## BRIEF
An exact copy of the listing below is needed, with no pictures in it.

DATA EXCERPT: Begin

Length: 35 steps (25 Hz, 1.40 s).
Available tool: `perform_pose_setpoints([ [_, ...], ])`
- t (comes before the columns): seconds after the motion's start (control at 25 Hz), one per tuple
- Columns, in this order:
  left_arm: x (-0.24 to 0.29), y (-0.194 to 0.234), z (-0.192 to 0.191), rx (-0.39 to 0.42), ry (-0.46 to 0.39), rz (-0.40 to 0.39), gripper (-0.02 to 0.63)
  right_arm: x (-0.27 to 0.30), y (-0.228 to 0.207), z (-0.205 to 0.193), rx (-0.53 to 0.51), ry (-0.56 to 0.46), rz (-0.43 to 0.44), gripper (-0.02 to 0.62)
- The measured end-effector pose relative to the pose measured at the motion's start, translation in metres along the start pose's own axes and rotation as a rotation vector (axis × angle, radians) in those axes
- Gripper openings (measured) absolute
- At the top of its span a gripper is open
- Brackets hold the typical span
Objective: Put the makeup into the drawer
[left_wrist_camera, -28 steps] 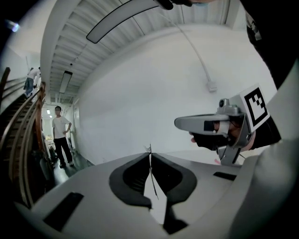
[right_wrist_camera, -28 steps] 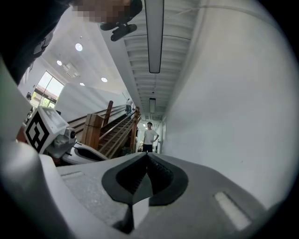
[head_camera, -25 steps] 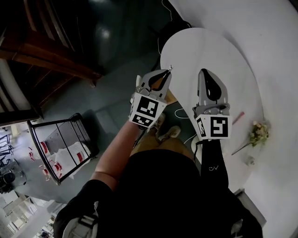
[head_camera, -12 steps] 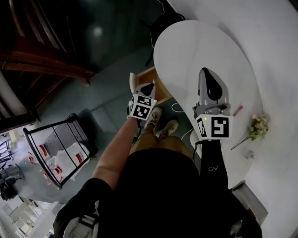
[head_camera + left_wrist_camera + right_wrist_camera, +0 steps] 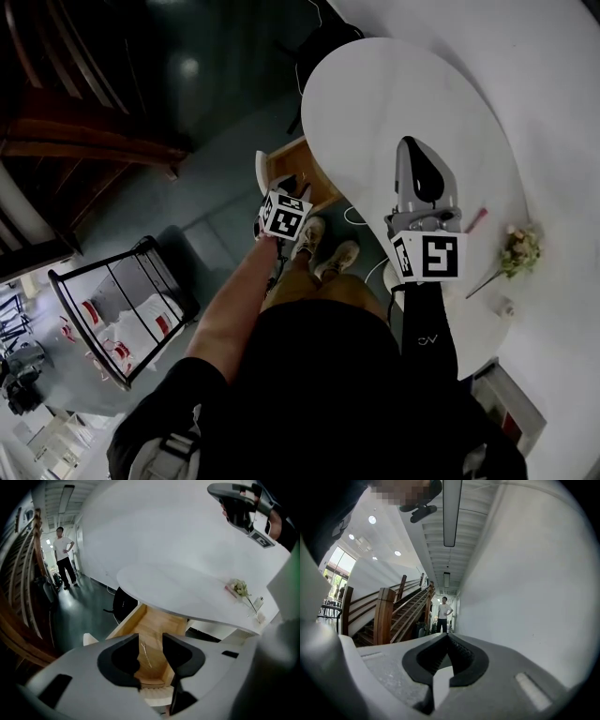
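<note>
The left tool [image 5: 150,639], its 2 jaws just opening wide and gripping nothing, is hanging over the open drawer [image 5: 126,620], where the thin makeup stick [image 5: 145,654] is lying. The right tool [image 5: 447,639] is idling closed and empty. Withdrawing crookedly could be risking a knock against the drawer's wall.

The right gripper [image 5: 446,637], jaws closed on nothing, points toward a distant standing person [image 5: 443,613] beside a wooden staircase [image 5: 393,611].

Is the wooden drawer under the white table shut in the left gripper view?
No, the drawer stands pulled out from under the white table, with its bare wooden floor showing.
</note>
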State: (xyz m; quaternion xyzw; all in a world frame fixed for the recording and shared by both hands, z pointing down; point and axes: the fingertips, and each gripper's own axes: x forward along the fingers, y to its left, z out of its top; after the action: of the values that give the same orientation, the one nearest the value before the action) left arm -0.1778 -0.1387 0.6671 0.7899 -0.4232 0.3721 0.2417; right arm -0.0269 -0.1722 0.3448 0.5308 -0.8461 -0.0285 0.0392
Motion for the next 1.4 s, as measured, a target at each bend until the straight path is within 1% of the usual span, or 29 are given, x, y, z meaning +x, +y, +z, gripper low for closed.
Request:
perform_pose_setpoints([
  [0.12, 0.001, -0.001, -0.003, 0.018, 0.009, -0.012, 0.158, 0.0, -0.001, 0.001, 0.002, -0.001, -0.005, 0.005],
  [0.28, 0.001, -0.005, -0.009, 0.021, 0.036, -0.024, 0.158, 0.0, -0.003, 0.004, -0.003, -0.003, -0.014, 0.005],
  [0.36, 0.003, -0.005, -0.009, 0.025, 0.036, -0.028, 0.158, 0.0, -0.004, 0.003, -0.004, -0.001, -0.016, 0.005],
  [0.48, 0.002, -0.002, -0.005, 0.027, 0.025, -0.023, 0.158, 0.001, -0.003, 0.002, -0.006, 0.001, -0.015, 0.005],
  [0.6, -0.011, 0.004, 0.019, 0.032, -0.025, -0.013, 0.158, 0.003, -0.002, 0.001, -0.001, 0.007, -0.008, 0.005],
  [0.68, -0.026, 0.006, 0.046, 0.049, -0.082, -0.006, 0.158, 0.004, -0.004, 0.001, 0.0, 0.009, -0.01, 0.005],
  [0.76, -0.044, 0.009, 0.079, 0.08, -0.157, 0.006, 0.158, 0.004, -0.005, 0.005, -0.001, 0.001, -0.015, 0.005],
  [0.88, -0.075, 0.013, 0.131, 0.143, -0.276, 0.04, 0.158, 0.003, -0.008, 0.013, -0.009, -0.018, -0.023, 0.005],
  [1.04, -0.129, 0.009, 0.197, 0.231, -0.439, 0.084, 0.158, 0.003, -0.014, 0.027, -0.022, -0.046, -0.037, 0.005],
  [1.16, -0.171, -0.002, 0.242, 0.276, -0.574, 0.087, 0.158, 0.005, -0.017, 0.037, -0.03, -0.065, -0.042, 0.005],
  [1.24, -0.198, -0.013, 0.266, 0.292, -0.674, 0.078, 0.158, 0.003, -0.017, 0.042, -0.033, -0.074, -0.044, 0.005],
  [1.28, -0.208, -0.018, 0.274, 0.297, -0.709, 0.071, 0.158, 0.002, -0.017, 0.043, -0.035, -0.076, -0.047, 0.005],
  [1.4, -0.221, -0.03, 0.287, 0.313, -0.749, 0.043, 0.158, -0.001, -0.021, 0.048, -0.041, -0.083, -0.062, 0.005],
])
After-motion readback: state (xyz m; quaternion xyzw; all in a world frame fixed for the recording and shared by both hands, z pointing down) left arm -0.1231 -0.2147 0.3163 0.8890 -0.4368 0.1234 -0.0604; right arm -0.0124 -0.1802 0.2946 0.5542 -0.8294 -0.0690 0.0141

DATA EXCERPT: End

## EXPECTED ANSWER
Length: 35 steps (25 Hz, 1.40 s).
Available tool: `perform_pose_setpoints([ [_, ...], ])`
- t (comes before the columns): seconds after the motion's start (control at 25 Hz), one per tuple
- Columns, in this order:
  left_arm: x (-0.24 to 0.29), y (-0.194 to 0.234), z (-0.192 to 0.191), rx (-0.39 to 0.42), ry (-0.46 to 0.39), rz (-0.40 to 0.39), gripper (-0.02 to 0.63)
  right_arm: x (-0.27 to 0.30), y (-0.228 to 0.207), z (-0.205 to 0.193), rx (-0.53 to 0.51), ry (-0.56 to 0.46), rz (-0.43 to 0.44), gripper (-0.02 to 0.62)
- The measured end-effector pose relative to the pose measured at the motion's start, translation in metres along the start pose's own axes and rotation as a rotation vector (axis × angle, radians) in those axes
- Gripper openings (measured) absolute
- At the top of its span a gripper is open
- Brackets hold the typical span
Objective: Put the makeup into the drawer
[left_wrist_camera, -28 steps] 
[right_wrist_camera, -28 steps] 
[head_camera, -25 steps] 
[head_camera, -12 steps] 
[head_camera + left_wrist_camera + right_wrist_camera, +0 steps] 
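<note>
The left tool [image 5: 150,639], its 2 jaws just opening wide and gripping nothing, is hanging over the open drawer [image 5: 126,620], where the thin makeup stick [image 5: 145,654] is lying. The right tool [image 5: 447,639] is idling closed and empty. Withdrawing crookedly could be risking a knock against the drawer's wall.

The right gripper [image 5: 446,637], jaws closed on nothing, points toward a distant standing person [image 5: 443,613] beside a wooden staircase [image 5: 393,611].

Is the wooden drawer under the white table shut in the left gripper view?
No, the drawer stands pulled out from under the white table, with its bare wooden floor showing.
</note>
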State: (xyz m; quaternion xyzw; all in a world frame fixed for the recording and shared by both hands, z pointing down; point and axes: the fingertips, and each gripper's own axes: x forward along the fingers, y to its left, z out of its top; after the action: of the values that give the same orientation, the one nearest the value before the action) left arm -0.1778 -0.1387 0.6671 0.7899 -0.4232 0.3721 0.2417; right arm -0.0269 -0.1722 0.3448 0.5308 -0.8461 -0.0285 0.0392
Motion for the next 1.4 s, as measured, a target at each bend until the straight path is within 1% of the usual span, or 29 are given, x, y, z meaning +x, +y, +z, gripper low for closed.
Request:
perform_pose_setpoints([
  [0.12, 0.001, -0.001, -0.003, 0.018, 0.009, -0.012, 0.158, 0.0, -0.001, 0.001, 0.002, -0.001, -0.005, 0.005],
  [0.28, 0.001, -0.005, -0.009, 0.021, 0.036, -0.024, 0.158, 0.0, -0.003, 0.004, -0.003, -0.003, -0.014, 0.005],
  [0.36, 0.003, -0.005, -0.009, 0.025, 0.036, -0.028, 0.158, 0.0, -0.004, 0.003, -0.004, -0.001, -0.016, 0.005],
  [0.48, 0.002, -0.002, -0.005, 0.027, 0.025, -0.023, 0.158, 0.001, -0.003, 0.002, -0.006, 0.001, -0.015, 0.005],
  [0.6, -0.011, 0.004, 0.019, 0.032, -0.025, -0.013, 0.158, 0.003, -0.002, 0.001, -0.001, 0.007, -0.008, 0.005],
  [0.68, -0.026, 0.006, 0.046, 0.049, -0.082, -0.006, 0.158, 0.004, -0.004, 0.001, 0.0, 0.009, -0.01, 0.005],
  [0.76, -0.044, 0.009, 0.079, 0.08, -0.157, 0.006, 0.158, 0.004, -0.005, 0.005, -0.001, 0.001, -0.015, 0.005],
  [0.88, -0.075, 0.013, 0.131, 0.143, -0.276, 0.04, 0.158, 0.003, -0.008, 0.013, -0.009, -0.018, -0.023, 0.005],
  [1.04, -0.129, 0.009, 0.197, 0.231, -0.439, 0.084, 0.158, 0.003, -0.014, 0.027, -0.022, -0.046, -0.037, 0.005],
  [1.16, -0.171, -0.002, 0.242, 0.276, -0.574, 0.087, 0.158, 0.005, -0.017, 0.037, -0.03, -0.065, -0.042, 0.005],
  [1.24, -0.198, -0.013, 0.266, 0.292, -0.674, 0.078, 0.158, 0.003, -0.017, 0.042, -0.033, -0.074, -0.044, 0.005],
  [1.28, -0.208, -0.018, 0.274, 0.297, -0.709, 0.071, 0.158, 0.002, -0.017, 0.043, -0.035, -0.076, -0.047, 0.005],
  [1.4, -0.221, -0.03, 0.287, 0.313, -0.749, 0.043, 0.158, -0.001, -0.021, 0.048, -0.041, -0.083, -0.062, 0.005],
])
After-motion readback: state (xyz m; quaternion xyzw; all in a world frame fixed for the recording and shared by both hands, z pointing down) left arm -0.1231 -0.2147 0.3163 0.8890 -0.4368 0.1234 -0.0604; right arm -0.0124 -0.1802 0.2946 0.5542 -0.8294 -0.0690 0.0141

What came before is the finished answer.